The Quick Evolution of On-Demand Delivery

On-demand delivery services have been growing exponentially in recent years, helping consumers get everything from groceries to prepared meals delivered right to their doorsteps. What started with companies like DoorDash, Instacart and Uber Eats focusing on delivering food within an hour has now evolved into an entire new category of quick commerce startups promising delivery of all types of goods within just 10-30 minutes. This hyper-local, ultra-fast delivery model is being dubbed "quick commerce" and has attracted billions in funding as investors see its huge potential for growth and market disruption globally.

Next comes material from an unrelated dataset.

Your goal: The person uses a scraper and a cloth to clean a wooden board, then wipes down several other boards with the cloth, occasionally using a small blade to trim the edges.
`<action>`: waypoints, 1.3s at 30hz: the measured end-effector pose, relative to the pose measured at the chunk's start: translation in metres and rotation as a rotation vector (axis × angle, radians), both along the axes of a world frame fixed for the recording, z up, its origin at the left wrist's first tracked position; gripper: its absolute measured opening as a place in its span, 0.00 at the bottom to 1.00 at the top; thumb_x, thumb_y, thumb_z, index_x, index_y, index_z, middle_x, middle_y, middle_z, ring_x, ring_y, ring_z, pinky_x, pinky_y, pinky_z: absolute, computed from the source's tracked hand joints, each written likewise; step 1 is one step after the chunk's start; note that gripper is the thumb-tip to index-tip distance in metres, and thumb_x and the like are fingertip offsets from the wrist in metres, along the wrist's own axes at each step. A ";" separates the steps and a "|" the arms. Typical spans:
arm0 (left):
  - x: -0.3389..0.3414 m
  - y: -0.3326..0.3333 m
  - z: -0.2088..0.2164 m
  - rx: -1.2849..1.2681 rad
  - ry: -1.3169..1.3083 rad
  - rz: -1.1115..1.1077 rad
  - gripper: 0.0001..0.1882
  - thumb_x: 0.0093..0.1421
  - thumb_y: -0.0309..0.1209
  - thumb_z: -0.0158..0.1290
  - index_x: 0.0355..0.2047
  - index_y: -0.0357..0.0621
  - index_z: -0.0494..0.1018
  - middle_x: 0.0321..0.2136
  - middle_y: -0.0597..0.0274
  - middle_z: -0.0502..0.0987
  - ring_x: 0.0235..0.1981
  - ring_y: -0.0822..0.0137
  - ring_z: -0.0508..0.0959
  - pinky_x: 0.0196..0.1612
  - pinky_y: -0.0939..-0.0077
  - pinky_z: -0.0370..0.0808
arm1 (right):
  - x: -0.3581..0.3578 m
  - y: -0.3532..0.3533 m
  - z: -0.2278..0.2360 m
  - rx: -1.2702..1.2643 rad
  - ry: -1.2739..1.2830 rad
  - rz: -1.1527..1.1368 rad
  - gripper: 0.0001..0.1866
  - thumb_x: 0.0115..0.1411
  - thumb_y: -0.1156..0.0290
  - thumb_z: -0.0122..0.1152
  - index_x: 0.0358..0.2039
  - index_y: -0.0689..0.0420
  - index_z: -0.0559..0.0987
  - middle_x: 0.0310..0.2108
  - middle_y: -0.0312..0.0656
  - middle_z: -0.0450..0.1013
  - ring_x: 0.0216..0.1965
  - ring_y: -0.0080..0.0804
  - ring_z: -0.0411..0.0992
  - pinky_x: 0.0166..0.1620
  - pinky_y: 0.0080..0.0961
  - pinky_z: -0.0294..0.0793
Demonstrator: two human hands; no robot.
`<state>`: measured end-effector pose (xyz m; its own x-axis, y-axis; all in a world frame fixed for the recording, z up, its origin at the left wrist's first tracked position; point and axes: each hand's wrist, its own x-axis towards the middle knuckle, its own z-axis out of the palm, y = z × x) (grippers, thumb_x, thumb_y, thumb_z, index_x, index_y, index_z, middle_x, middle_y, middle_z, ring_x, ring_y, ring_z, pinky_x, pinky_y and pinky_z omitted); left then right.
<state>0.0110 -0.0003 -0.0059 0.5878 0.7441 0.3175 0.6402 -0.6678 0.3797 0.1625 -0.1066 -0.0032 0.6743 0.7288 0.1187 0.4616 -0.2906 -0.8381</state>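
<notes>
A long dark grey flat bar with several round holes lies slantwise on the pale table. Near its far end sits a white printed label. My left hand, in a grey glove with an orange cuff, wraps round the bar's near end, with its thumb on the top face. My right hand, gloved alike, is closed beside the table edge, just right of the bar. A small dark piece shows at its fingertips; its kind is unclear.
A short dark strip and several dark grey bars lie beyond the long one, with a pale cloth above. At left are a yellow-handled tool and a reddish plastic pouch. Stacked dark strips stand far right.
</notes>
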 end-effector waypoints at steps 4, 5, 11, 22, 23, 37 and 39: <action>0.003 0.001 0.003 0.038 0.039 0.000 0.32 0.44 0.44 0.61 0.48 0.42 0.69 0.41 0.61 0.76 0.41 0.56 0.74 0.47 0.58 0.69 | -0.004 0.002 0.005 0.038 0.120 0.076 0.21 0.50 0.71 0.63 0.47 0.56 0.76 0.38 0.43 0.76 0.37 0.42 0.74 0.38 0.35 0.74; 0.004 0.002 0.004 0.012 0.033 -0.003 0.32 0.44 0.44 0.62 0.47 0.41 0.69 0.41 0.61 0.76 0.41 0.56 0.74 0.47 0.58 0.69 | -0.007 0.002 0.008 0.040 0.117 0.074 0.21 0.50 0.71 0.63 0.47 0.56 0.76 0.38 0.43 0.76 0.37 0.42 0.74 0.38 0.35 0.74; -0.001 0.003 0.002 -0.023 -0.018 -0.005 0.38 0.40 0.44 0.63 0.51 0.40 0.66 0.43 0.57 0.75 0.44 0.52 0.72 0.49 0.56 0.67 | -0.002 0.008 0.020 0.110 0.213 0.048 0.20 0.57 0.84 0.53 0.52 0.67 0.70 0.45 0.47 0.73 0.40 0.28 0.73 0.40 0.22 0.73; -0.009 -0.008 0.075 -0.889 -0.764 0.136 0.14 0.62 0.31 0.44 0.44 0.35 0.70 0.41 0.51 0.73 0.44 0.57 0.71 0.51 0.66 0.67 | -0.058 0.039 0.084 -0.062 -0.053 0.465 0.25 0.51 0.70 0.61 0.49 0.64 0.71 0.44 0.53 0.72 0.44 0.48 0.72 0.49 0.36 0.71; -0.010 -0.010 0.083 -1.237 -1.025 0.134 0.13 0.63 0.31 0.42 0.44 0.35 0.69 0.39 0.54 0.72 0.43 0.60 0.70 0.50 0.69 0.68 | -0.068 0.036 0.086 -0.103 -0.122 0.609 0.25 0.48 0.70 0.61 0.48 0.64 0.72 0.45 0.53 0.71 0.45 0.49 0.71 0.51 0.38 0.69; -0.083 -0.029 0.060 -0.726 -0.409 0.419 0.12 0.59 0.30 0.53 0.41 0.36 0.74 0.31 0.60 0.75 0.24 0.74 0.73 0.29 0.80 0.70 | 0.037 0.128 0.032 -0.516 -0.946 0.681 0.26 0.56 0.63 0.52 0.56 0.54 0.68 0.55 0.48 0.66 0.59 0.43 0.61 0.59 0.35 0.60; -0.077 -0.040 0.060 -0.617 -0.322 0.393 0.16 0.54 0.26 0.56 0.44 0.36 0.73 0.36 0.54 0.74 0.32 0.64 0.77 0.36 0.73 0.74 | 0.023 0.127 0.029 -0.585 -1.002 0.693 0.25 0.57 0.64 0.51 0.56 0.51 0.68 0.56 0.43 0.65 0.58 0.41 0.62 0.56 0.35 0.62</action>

New Ventures Capitalize on Growing Consumer Demand

A variety of new startups have emerged worldwide to capitalize on growing consumer demand for immediacy and convenience. Companies like Jokr, Gorillas, Getir and Dija in Europe as well as GoPuff, Gopuff and Fridge No More in North America are building extensive micro-fulfillment center networks in dense urban areas to offer delivery of thousands of daily essential items within 10-30 minutes. These ventures raise large sums to build out their infrastructure, acquire customers through heavy promotions, and perfect ultra-efficient micro-fulfillment center operations and routing technology. The goal is establishing a permanent quick delivery solution consumers will come to rely on even after their initial promotions expire.

Massive Funding Fuels International Expansion

Large funding rounds have allowed global expansion for these quick commerce startups. Jokr closed a $260 million round in 2021 to accelerate growth beyond New York into dozens of new cities worldwide. Turkish company Getir raised $1 billion, expanding from Istanbul across Europe and into the United Kingdom. GoPuff raised $1.5 billion to further build out operations on the U.S. east coast as well as enter Canada. Gorillas raised over $1 billion to scale delivery across Germany and into France, Italy, Spain and the Netherlands. Faced with a winner-take-all landscape, venture capitalists see quick commerce as the next frontier in e-grocery and on-demand delivery with potential for multibillion dollar valuations.

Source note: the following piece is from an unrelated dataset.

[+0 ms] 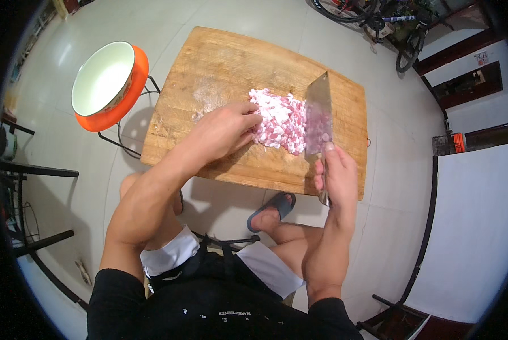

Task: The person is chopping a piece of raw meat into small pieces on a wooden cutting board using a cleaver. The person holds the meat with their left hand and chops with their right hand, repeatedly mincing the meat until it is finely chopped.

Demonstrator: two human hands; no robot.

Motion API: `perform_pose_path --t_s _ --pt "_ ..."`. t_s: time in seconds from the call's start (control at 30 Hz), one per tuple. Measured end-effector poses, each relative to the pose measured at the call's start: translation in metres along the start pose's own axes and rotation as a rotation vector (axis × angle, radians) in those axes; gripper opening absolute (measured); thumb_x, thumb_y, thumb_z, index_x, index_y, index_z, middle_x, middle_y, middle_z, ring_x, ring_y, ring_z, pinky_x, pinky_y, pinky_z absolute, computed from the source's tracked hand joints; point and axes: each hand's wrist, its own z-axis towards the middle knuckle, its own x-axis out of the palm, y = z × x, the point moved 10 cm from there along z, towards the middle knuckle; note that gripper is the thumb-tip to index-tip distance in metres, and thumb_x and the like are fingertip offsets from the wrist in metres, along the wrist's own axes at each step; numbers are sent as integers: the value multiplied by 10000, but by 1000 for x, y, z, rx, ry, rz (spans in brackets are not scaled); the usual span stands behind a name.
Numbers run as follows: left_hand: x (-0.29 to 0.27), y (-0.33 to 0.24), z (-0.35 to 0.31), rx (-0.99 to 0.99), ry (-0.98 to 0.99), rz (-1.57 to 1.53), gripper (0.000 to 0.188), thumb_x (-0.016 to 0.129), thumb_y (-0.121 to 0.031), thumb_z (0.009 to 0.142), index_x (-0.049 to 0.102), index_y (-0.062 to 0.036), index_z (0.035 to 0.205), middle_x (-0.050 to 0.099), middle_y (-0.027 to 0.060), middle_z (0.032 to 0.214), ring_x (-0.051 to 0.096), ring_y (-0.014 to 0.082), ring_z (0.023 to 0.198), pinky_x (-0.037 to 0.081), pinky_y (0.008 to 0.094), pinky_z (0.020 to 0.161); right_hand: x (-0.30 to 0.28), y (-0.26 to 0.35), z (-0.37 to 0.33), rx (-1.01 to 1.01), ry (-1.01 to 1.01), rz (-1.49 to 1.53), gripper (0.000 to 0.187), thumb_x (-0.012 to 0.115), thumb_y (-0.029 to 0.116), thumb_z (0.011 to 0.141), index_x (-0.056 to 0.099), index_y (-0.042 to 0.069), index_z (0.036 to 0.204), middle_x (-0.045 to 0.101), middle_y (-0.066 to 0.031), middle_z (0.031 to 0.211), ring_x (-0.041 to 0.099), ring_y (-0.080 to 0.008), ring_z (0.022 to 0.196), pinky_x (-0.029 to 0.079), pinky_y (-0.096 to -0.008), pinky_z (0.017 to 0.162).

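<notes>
A mound of finely diced pink-and-white meat (279,122) lies on the middle of a wooden cutting board (225,62). My left hand (228,129) rests at the mound's left edge, its bent fingertips touching the meat and slightly apart, with nothing gripped. In my right hand (339,170) is the handle of a cleaver (319,113). Its broad blade stands along the mound's right side, pointing away from me, with pinkish smears on its face. My thumb presses at the base of the blade, and the fingers wrap the handle.
Left of the board, a white enamel basin (104,76) sits on an orange stool (141,71) with black metal legs. Black metal furniture legs (39,168) reach in at the far left. A bicycle (378,22) stands at the back right. My knees and a slippered foot are below the board.
</notes>
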Motion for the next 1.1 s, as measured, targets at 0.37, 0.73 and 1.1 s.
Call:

Blurred Lines Between Grocery, Delivery and Convenience

The rise of Quick E-commerce (quick commerce) blurs traditional boundaries between grocery, delivery and convenience retail. Micro-fulfillment centers act as hybrid grocery/delivery hubs, leveraging technology and automation to fulfill orders in 10 minutes or less at economics suitable for small basket sizes. Consumers are introduced to a new model that positions fast-moving consumer goods, prepared foods and other daily essentials as ideal items for ultra-fast delivery. Grocery stores explore partnerships to power their own instant delivery services, while delivery and on-demand platforms integrate grocery/retail items as another revenue stream.

New Trends Emerge Across Global Markets

As the quick commerce market expands globally, new trends are emerging in different regions. In densely populated Asian cities like Singapore and Indonesia, companies like Gojek and Grab leverage their super-apps and two-wheel delivery fleets to offer hyperlocal 10-30 minute deliveries. In Latin America, Rappi has become a leader with its $500 million+ valuation, using its delivery network across nine countries. In the Middle East, apps like mrsool and elkheirry promise delivery for Ramadan shopping within 60 minutes. And across Europe and North America, the quick commerce race intensifies as established grocery chains experiment with partnerships versus building their own networks.

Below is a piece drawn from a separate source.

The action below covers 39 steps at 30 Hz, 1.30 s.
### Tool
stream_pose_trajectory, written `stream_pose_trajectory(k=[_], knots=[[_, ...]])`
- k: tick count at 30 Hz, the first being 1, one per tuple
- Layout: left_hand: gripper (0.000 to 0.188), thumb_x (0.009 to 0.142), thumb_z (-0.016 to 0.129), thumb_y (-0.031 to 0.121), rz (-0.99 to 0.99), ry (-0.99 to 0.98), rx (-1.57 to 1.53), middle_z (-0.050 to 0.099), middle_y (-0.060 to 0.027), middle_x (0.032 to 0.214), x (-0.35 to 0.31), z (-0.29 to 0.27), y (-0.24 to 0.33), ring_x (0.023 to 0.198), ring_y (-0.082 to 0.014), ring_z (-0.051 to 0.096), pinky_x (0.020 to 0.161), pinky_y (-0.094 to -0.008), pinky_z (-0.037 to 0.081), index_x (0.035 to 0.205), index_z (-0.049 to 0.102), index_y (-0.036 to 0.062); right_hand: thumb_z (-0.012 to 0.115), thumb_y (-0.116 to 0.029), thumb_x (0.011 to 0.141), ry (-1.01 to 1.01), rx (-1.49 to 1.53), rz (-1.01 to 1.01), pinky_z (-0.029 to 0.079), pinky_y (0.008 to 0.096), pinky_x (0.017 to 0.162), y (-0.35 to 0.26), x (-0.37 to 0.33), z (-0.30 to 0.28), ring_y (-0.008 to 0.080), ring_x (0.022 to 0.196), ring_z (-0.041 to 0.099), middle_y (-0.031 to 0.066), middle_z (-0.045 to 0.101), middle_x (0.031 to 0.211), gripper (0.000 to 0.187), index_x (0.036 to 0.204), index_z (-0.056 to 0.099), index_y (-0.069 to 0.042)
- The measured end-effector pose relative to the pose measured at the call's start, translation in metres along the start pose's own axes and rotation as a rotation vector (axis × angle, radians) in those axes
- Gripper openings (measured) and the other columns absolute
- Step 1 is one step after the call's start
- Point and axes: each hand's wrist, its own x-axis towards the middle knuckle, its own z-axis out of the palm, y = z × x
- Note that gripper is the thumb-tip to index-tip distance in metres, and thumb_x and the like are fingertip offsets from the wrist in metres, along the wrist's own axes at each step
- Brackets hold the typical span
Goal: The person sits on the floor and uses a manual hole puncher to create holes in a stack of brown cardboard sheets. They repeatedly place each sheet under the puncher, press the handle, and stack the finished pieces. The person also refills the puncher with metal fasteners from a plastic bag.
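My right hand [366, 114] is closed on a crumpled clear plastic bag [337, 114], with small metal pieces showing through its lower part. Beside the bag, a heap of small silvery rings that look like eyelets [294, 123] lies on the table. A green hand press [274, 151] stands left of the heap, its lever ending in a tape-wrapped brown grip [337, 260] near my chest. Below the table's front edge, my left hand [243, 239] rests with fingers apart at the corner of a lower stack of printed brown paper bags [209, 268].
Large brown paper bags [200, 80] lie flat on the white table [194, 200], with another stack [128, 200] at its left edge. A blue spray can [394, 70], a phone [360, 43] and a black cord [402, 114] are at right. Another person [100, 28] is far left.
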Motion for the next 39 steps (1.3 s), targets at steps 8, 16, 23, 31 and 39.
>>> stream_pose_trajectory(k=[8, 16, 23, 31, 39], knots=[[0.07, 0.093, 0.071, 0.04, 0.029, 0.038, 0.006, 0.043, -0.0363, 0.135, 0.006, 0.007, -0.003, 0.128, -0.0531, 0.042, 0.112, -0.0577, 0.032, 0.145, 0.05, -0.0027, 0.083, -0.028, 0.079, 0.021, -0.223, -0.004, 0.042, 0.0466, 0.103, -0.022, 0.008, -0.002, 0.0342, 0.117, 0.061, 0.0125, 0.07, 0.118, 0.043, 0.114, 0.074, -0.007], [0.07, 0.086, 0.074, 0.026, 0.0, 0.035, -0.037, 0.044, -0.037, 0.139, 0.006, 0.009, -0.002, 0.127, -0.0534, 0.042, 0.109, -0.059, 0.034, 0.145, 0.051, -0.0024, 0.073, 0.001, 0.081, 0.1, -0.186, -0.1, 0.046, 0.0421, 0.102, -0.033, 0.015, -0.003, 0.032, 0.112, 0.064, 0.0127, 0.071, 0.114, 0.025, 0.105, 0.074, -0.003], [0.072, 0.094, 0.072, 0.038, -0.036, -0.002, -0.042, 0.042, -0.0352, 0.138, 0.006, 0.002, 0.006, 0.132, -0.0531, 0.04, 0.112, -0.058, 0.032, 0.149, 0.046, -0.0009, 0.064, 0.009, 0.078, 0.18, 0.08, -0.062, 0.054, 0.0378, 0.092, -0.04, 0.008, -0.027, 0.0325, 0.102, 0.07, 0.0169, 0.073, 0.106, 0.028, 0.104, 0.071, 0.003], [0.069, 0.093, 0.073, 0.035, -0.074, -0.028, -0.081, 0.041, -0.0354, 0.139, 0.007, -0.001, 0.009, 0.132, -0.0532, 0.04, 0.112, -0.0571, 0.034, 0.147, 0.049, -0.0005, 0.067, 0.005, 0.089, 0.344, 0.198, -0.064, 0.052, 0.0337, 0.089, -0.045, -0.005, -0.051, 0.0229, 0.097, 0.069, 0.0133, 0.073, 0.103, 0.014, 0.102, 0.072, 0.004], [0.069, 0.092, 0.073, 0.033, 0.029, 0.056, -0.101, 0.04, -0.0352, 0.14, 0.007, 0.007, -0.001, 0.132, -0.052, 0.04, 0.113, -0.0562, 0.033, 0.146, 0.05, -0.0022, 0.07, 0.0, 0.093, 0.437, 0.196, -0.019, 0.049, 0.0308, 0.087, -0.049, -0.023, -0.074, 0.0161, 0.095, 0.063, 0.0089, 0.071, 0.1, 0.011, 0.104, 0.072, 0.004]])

Challenges of Unit Economics and Market Domination

While funding has supercharged global expansion, significant challenges remain for quick commerce players. Fulfilling orders within 15-30 minutes requires a dense network of micro-fulfillment centers operating at peak efficiency. Unit economics are challenging with small order sizes, but economies of scale could be attained through hyperlocal market domination. However, competition is fierce as incumbents experiment with their own fast delivery options. Customer acquisition also requires heavy subsidies, as consumer behavior may revert post-promotions. Labor costs and delivery realities pose other hurdles to profitability. How these startups navigate unit economics, changing consumer patterns and competition dynamics will determine the winners in each local market over the coming years.

The Future of Convenience Retail is Quick

Despite existing challenges, most industry observers agree quick e-commerce (quick commerce) represents the future of convenience retail globally due to entrenched consumer demand. Generational shifts toward immediacy and delivery orientation have accelerated this trend, aligned with the post-pandemic era. Companies that achieve scale through dense micro-center networks, efficient multi-product fulfillment and consumer loyalty retention could redefine the retail landscape. Partnerships with grocery chains and restaurants expand the model's viability for various product categories beyond daily essentials. While profitability hurdles remain, quick delivery has found product-market fit as a complimentary new retail experience. Only continued large funding and bold technological/operational innovation can sustain this burgeoning sector's hyper-growth trajectory in this winner-take-all landscape.